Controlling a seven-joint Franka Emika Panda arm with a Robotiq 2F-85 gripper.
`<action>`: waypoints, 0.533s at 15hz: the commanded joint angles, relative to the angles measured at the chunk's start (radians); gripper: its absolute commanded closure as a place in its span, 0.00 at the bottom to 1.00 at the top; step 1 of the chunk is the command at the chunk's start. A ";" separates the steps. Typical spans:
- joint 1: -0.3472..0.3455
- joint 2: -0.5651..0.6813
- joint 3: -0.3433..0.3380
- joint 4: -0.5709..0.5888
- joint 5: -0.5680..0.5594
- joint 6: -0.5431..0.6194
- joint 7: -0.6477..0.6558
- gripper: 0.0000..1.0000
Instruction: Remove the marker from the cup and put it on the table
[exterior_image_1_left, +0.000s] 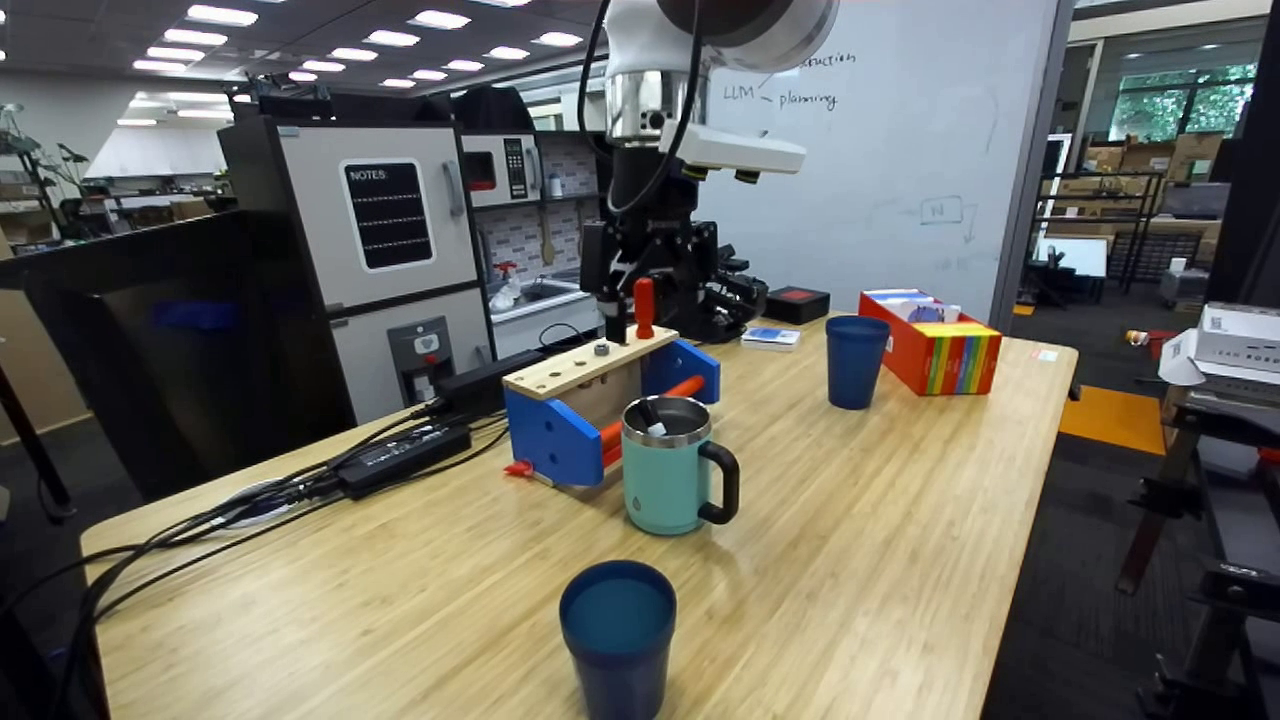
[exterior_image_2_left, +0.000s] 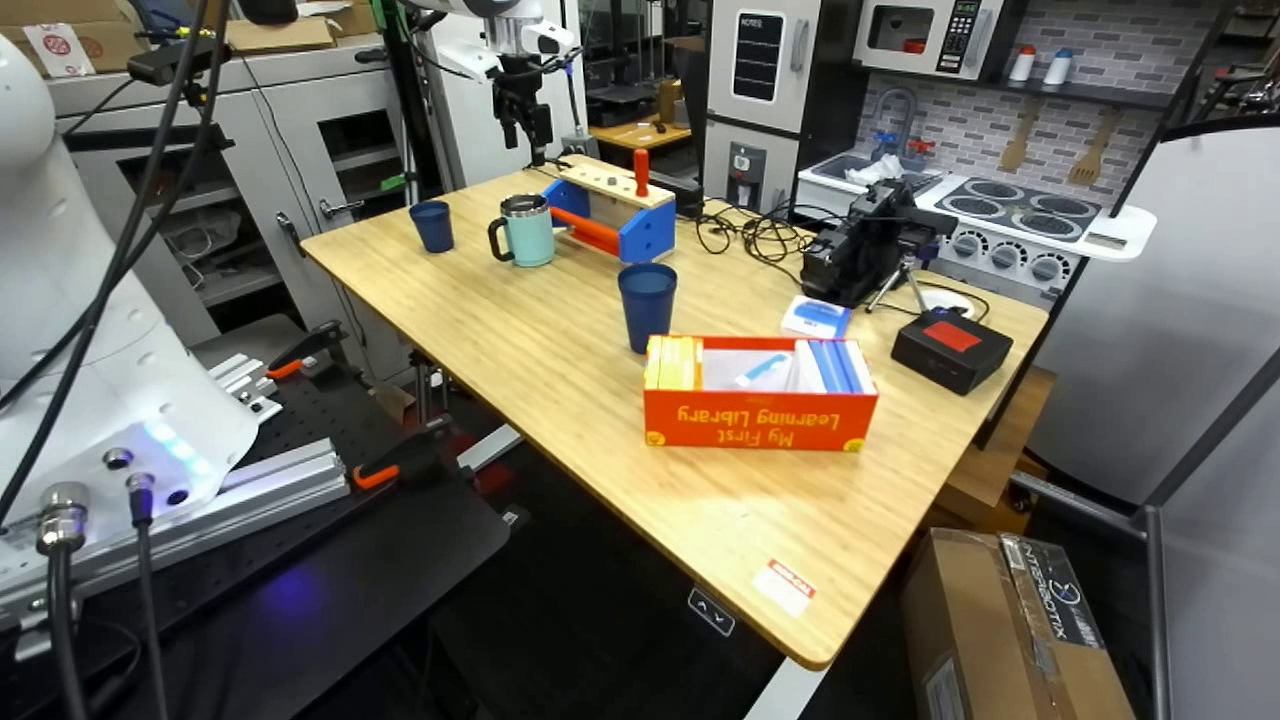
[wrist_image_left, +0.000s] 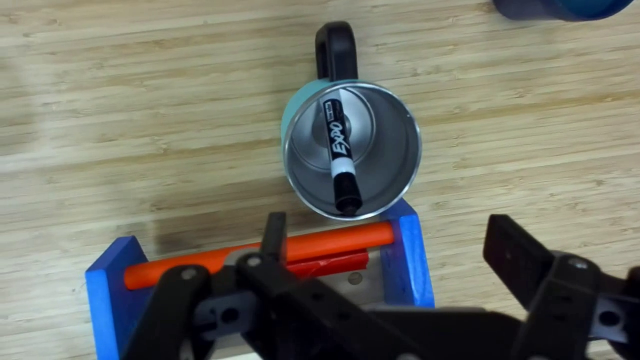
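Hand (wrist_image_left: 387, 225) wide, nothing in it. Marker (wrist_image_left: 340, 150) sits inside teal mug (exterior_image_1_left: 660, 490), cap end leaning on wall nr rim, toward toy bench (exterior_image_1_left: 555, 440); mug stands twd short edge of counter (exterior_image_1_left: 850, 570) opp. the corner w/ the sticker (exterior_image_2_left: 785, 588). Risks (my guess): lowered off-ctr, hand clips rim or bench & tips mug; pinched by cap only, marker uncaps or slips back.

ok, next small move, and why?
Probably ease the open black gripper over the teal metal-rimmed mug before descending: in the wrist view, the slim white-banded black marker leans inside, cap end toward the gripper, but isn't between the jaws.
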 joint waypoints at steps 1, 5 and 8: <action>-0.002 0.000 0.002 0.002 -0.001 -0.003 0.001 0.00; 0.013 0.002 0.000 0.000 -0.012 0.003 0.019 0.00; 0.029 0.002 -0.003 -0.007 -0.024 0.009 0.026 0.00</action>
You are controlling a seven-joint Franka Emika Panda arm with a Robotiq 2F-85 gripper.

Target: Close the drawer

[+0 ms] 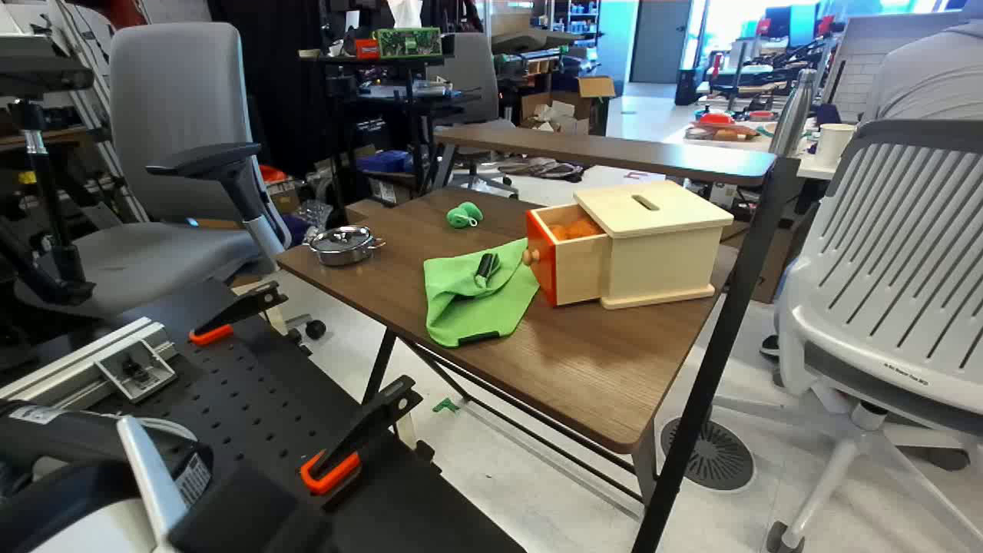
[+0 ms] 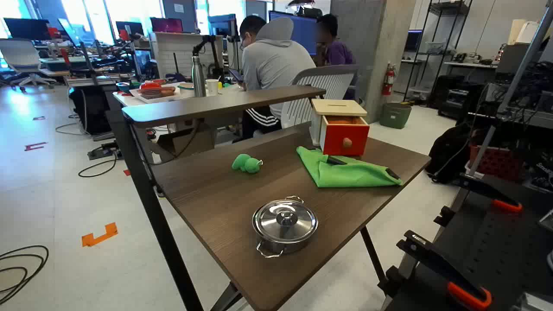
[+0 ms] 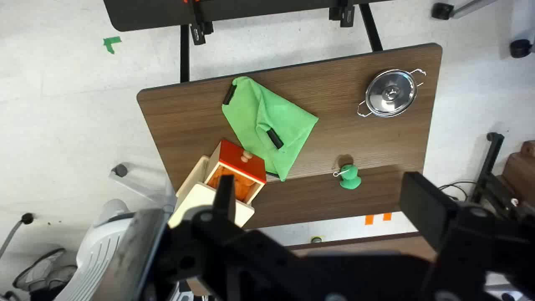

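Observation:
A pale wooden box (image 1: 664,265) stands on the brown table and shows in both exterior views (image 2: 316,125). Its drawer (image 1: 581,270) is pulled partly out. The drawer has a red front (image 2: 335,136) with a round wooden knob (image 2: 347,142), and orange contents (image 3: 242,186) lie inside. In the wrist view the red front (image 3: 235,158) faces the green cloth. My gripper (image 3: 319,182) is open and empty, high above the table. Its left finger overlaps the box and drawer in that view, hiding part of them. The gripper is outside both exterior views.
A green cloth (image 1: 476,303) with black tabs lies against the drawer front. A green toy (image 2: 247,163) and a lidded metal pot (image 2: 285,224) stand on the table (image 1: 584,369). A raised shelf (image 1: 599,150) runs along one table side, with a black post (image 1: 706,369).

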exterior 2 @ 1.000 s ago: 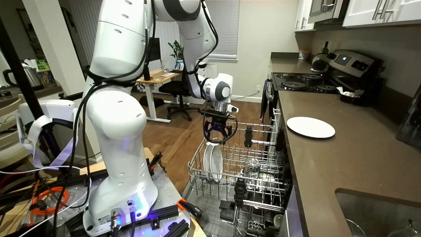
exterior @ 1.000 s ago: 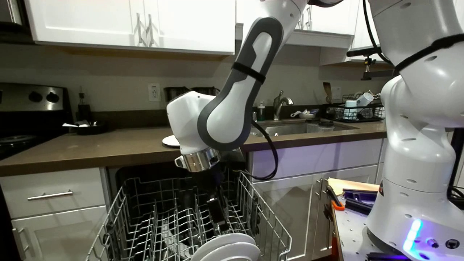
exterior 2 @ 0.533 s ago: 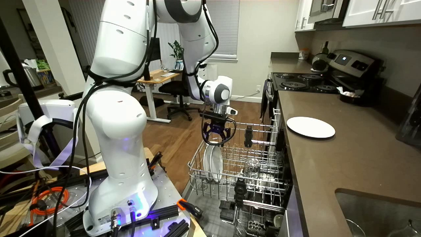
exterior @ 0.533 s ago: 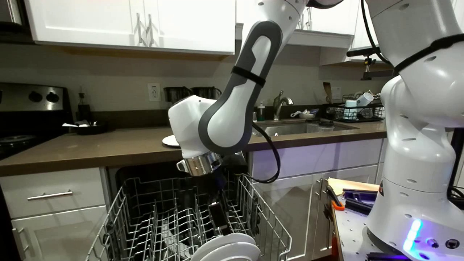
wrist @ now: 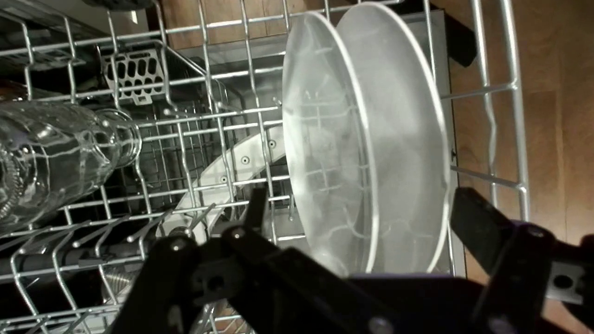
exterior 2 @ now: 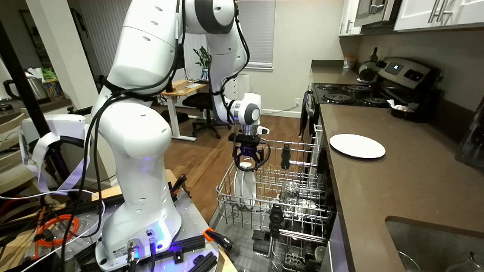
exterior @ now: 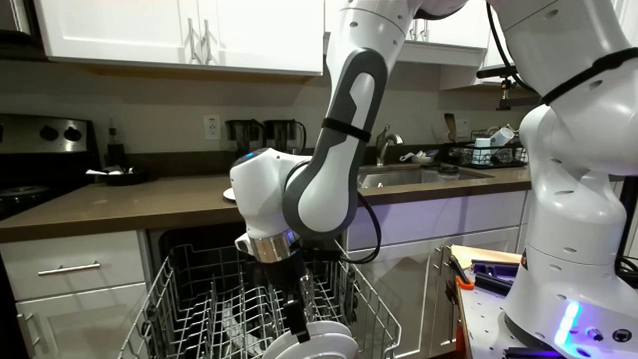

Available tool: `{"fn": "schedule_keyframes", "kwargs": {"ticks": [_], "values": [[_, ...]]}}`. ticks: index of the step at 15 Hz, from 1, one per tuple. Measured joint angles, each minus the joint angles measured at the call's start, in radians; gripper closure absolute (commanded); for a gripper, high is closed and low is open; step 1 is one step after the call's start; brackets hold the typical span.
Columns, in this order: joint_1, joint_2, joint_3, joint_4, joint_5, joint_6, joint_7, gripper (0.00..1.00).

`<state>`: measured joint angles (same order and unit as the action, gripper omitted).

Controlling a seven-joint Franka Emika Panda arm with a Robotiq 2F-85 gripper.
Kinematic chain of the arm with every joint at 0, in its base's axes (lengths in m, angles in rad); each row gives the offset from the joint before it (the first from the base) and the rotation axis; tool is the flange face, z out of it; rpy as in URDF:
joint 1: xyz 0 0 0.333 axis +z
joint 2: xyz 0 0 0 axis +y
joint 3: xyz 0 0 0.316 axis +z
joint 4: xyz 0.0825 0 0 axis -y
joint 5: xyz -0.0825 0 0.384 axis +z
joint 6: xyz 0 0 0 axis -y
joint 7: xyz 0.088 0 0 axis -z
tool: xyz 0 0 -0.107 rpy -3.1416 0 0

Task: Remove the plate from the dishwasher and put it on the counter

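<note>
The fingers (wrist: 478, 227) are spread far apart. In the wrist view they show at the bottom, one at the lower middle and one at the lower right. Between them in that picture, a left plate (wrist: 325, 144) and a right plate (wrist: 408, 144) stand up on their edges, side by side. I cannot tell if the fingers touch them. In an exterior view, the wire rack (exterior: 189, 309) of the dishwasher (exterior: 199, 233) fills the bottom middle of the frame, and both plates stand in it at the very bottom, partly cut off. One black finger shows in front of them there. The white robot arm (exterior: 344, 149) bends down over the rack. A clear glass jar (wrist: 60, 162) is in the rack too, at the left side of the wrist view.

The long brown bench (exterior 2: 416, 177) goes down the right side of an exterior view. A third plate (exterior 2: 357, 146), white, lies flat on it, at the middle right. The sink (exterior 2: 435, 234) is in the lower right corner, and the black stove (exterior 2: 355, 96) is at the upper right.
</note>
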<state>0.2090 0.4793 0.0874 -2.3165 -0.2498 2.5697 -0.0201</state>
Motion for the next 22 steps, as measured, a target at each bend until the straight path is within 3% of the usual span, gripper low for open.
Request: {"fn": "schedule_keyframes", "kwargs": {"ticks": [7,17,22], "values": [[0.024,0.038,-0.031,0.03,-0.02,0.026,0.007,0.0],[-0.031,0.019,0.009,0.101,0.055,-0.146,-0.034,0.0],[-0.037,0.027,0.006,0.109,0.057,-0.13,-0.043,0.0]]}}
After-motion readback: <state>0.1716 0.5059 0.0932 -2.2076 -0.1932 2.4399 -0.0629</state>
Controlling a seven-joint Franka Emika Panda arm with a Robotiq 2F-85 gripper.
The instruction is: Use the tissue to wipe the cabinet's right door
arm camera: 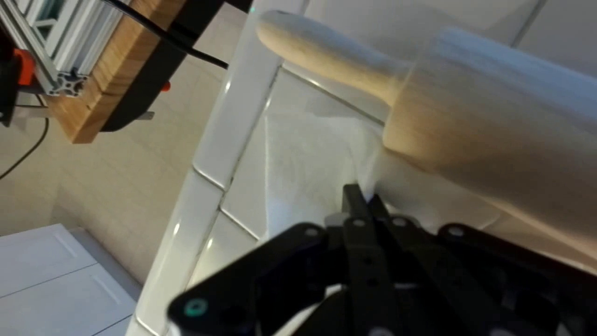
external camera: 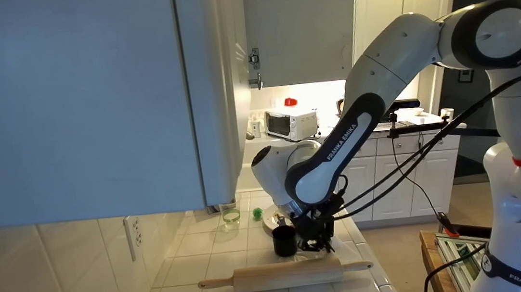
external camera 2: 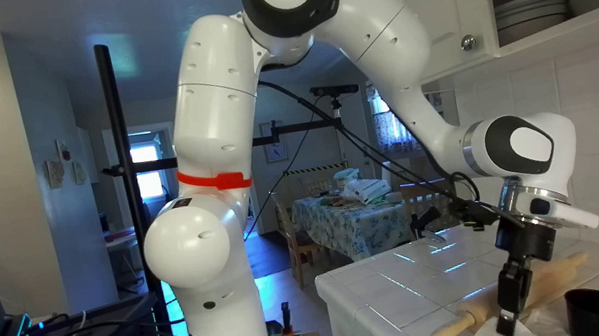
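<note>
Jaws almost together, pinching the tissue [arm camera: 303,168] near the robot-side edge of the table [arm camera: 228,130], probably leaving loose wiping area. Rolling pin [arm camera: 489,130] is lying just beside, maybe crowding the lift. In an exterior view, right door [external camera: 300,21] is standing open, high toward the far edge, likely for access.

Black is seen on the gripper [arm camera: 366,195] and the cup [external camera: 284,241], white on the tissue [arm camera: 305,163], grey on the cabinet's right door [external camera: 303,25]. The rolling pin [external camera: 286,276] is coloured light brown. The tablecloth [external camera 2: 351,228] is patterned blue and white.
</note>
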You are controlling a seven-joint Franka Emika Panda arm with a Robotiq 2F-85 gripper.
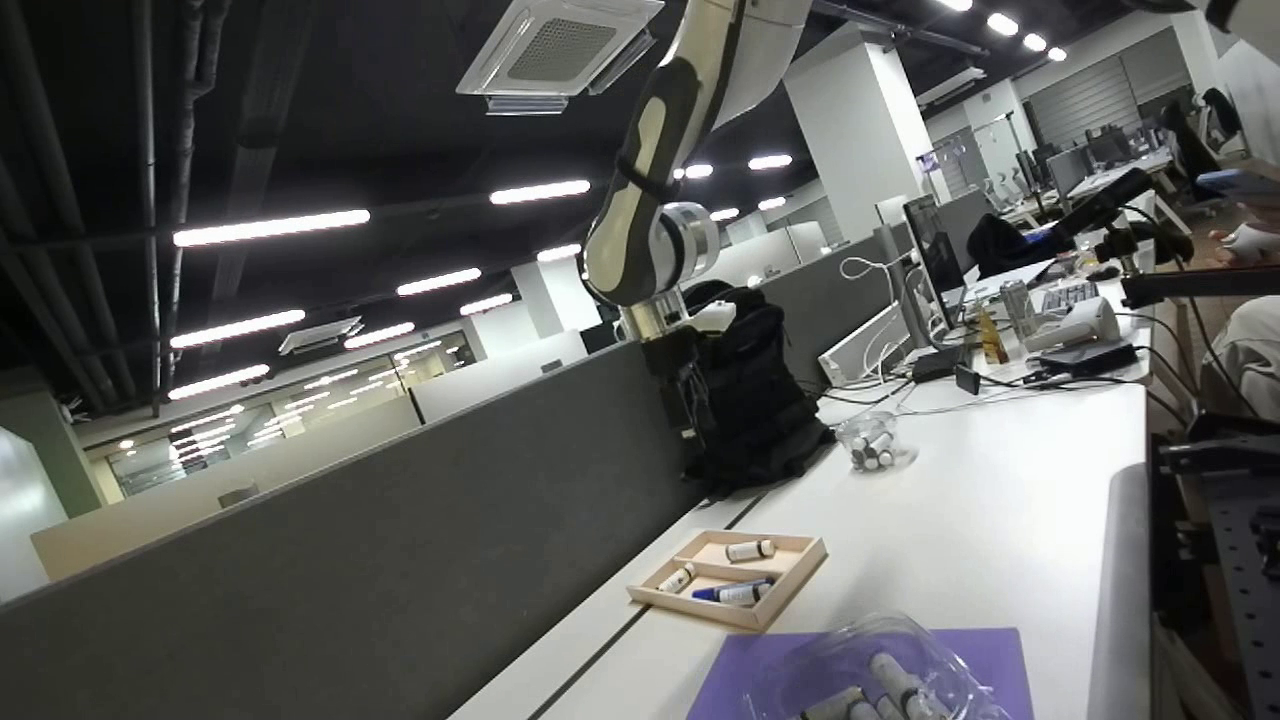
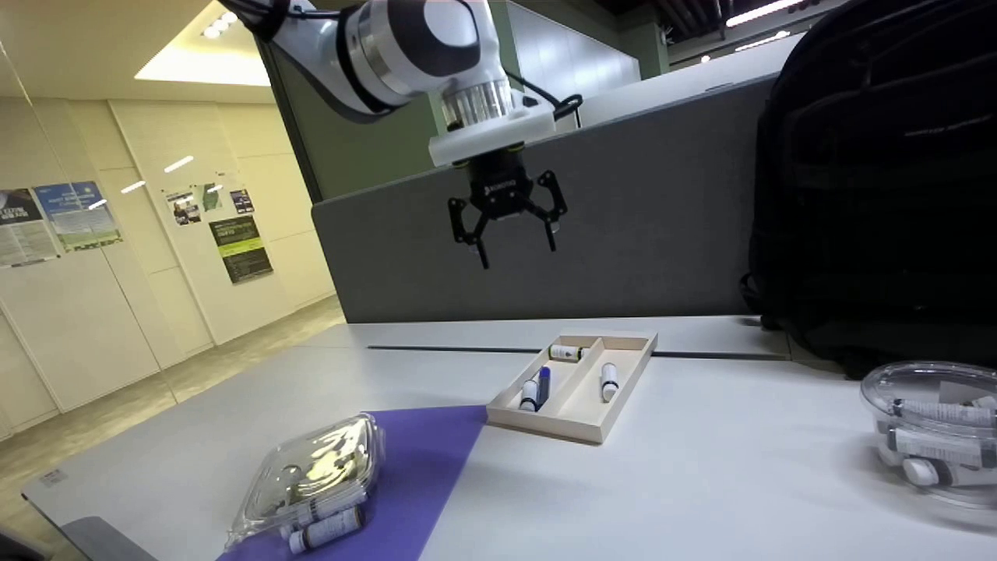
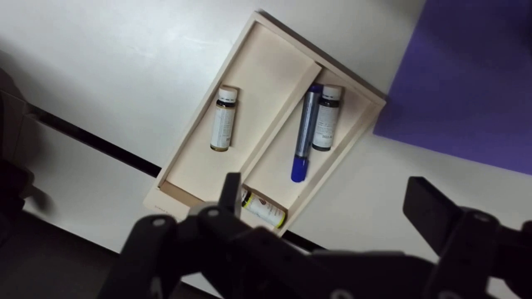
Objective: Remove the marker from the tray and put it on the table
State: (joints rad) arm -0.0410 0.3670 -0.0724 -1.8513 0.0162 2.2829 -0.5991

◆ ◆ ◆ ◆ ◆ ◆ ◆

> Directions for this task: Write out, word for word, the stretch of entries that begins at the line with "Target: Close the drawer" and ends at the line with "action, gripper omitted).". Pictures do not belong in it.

> Written reply:
Target: Close the drawer

[+0 ms] 
[+0 ms] 
[+0 ms] 

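Observation:
A pale wooden box (image 1: 664,265) stands on the brown table and shows in both exterior views (image 2: 316,125). Its drawer (image 1: 581,270) is pulled partly out. The drawer has a red front (image 2: 335,136) with a round wooden knob (image 2: 347,142), and orange contents (image 3: 242,186) lie inside. In the wrist view the red front (image 3: 235,158) faces the green cloth. My gripper (image 3: 319,182) is open and empty, high above the table. Its left finger overlaps the box and drawer in that view, hiding part of them. The gripper is outside both exterior views.
A green cloth (image 1: 476,303) with black tabs lies against the drawer front. A green toy (image 2: 247,163) and a lidded metal pot (image 2: 285,224) stand on the table (image 1: 584,369). A raised shelf (image 1: 599,150) runs along one table side, with a black post (image 1: 706,369).
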
exterior 2 @ 1.000 s ago: 
exterior @ 1.000 s ago: 
exterior 2 @ 0.533 s ago: 
exterior @ 0.533 s ago: 
wrist @ now: 
exterior 2 @ now: 
exterior @ now: 

Available tool: `{"fn": "schedule_keyframes", "kwargs": {"ticks": [_], "values": [[_, ...]]}}`. ticks: index of the step at 15 Hz, from 1, one per tuple. Measured joint angles, each minus the joint angles measured at the call's start, in radians; gripper closure absolute (commanded); for a gripper, high is closed and low is open; step 1 is one step after the call's start; brackets hold the typical span.
Columns, in this order: joint_1, joint_2, joint_3, joint_4, joint_5, joint_6, joint_7, gripper (0.00..1.00).

`<state>`: measured joint angles (same order and unit as the action, gripper omitted).

No more is needed to finish this exercise.